0

I can't figure out how to make phrase query to work. It returns exact mathes, but slop option doesn't seem to make a difference.
Here's my code:

static void Main(string[] args)
    { 
     using (Directory directory = new RAMDirectory())
        {
            Analyzer analyzer = new StandardAnalyzer(Lucene.Net.Util.Version.LUCENE_29);

            using (IndexWriter writer = new IndexWriter(directory, analyzer, true, IndexWriter.MaxFieldLength.UNLIMITED))
            {
                // index a few documents
                writer.AddDocument(createDocument("1", "henry morgan"));
                writer.AddDocument(createDocument("2", "henry junior morgan"));
                writer.AddDocument(createDocument("3", "henry immortal jr morgan"));
                writer.AddDocument(createDocument("4", "morgan henry"));
            }

            // search for documents that have "foo bar" in them
            String sentence = "henry morgan";
            IndexSearcher searcher = new IndexSearcher(directory, true);
            PhraseQuery query = new PhraseQuery()
            {
                //allow inverse order
                Slop = 3
            };

            query.Add(new Term("contents", sentence));

            // display search results
            List<string> results = new List<string>();
            Console.WriteLine("Looking for \"{0}\"...", sentence);
            TopDocs topDocs = searcher.Search(query, 100);
            foreach (ScoreDoc scoreDoc in topDocs.ScoreDocs)
            {
                var matchedContents = searcher.Doc(scoreDoc.Doc).Get("contents");
                results.Add(matchedContents);
                Console.WriteLine("Found: {0}", matchedContents);
            }
        }

private static Document createDocument(string id, string content)
    {
        Document doc = new Document();
        doc.Add(new Field("id", id, Field.Store.YES, Field.Index.NOT_ANALYZED));
        doc.Add(new Field("contents", content, Field.Store.YES, Field.Index.ANALYZED, Field.TermVector.WITH_POSITIONS_OFFSETS));
        return doc;
    }

I thought that all options except document with id=3 are supposed to match, but only the first one does.
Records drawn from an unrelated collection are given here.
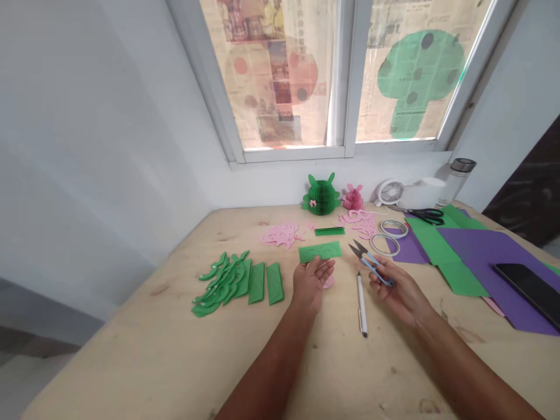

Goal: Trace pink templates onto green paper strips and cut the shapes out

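My left hand (310, 284) grips a green paper strip (320, 251) by its near edge, with the thumb on top. Faint curved outlines show on the strip. In my right hand (396, 286) are small thread snips (371, 263) with blue handles; their dark blades are apart and point toward the strip without touching it. Between the hands a white pen (361, 306) lies on the table. A bit of pink paper (328, 282) peeks out beside my left fingers, mostly hidden. Left of my left hand lie folded green strips (275, 284) and a pile of cut green shapes (216, 286).
Pink cut-outs (282, 234) lie farther back, before a green paper figure (322, 195) and a pink one (353, 198). Tape rolls (385, 245), black scissors (426, 216), purple sheets (485, 256) and a phone (531, 291) are at right. A fan (391, 191) and bottle (455, 182) stand behind.
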A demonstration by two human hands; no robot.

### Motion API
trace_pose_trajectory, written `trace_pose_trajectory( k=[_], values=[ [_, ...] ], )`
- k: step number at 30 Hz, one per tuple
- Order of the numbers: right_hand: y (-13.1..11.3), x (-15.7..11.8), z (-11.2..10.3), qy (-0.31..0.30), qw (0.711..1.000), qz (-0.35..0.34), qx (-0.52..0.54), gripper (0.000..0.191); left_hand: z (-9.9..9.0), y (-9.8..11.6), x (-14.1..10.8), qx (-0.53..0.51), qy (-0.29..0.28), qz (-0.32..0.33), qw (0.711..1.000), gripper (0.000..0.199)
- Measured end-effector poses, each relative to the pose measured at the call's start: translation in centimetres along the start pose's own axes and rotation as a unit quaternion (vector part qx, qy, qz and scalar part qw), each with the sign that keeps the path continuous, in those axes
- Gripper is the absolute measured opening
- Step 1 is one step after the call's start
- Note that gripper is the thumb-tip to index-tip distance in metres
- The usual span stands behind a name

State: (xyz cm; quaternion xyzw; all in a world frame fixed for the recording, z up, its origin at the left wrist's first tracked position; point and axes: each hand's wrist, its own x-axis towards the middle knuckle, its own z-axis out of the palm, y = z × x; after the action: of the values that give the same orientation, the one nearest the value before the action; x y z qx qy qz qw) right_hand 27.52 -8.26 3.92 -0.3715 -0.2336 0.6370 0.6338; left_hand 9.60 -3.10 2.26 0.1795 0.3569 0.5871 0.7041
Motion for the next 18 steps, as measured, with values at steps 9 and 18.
trace_pose_trajectory(
  k=[9, 18],
  values=[
    [1.8, 1.1, 1.9, -0.021, 0.999, 0.043, -0.019, 0.028, -0.7, -0.2, 0.5, -0.018, 0.004, -0.001, 1.0, 0.02],
    [3.1, 0.9, 2.6, -0.061, 0.997, 0.031, -0.04, 0.02, -1.0, 0.0, 0.6, -0.023, 0.006, 0.013, 1.0, 0.02]
  ],
)
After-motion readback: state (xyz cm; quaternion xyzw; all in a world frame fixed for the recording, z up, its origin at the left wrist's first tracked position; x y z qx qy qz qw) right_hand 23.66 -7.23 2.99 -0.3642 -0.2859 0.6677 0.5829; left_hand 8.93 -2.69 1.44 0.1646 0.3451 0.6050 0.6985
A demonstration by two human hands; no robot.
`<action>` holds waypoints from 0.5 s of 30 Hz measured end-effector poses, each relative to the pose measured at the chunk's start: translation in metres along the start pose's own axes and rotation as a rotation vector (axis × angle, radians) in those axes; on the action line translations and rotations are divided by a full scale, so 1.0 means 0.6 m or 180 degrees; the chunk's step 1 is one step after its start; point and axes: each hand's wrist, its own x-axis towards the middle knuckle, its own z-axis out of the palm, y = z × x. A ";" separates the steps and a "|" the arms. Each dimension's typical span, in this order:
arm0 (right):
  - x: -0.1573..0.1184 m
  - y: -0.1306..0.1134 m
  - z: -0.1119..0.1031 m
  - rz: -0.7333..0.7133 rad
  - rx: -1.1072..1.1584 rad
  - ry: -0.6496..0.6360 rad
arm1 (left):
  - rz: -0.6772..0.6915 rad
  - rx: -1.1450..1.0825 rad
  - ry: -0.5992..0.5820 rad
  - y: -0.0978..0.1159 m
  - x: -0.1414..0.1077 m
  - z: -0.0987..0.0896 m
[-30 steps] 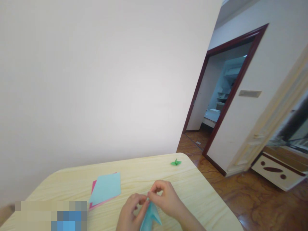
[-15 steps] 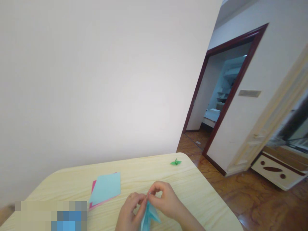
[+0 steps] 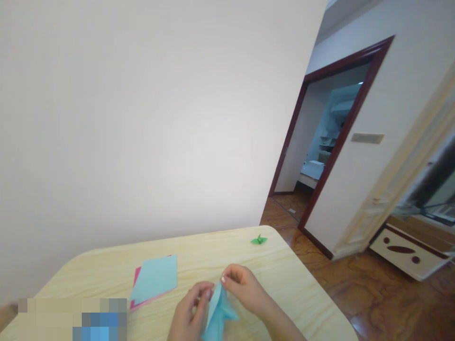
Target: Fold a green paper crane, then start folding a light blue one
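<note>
A light-blue folded paper (image 3: pixel 217 315) stands between my two hands near the front of the table, its point up and a flap jutting out to the right. My right hand (image 3: pixel 245 289) pinches the top tip of it between thumb and fingers. On the other side, my left hand (image 3: pixel 190 310) has its thumb and fingertips curled at the paper's left edge, closed on it. Further back on the right lies a small green origami crane (image 3: pixel 259 240). Left of my hands, light-blue paper (image 3: pixel 156 277) rests askew over pink paper (image 3: pixel 137 274).
The pale wooden table (image 3: pixel 106 265) has rounded corners and meets a white wall (image 3: pixel 159 118). A blurred-out patch (image 3: pixel 71 322) covers the lower left, with part of a person's arm (image 3: pixel 7 317) beside it. A doorway (image 3: pixel 320 137) and a drawer cabinet (image 3: pixel 405 253) are on the right.
My hands have moved slightly apart at the top of the folded paper. More of its upper point shows now, and my right hand has risen a little.
</note>
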 end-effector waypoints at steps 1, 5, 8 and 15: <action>0.002 0.001 -0.004 -0.0004 0.0083 -0.0018 | 0.0111 -0.0059 -0.0021 0.000 0.000 -0.001; 0.004 -0.001 -0.019 -0.0115 0.0222 -0.0066 | 0.0604 -0.0030 -0.0178 -0.001 -0.001 -0.003; 0.000 -0.002 -0.022 -0.0144 0.0327 -0.0134 | 0.0753 0.0133 -0.0302 -0.004 0.000 -0.002; -0.007 0.001 -0.012 -0.0188 0.0351 -0.0366 | 0.0748 0.0373 -0.0023 -0.015 0.000 0.003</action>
Did I miss something?

xlecoustillier
  • 16,183
  • 14
  • 60
  • 85
chester89
  • 8,328
  • 17
  • 68
  • 113

1 Answers1

2

In Lucene In Action 2nd, 3.4.6 Searching by phrase: PhraseQuery.

PhraseQuery uses this information to locate documents where terms are within a certain distance of one another

Sure, a plain TermQuery would do the trick to locate this document knowing either of those words, but in this case we only want documents that have phrases where the words are either exactly side by side (quick fox) or have one word in between (quick [irrelevant] fox)

So the PhraseQuery is actually used between terms and the sample code in that chapter also proves it. As you use StandardAnalyzer, so "henry morgan" will be henry and morgan after analyzation. Therefore, you can not add "henry morgan" as one Term

/*
   Sets the number of other words permitted between words 
   in query phrase.If zero, then this is an exact phrase search.  
*/
 public void setSlop(int s) { slop = s; }

The definition of setSlop may further explain the case. After a little change on your code, I got it nailed.

// code in Scala
val query = new PhraseQuery();
query.setSlop(3)
List("henry", "morgan").foreach { word =>
    query.add(new Term("contents", word))
}

In this case, the four documents will all be matched. If you have any further problem, I suggest you read that chapter in Lucene In Action 2nd. That might help.

Allen Chou
  • 1,229
  • 1
  • 9
  • 12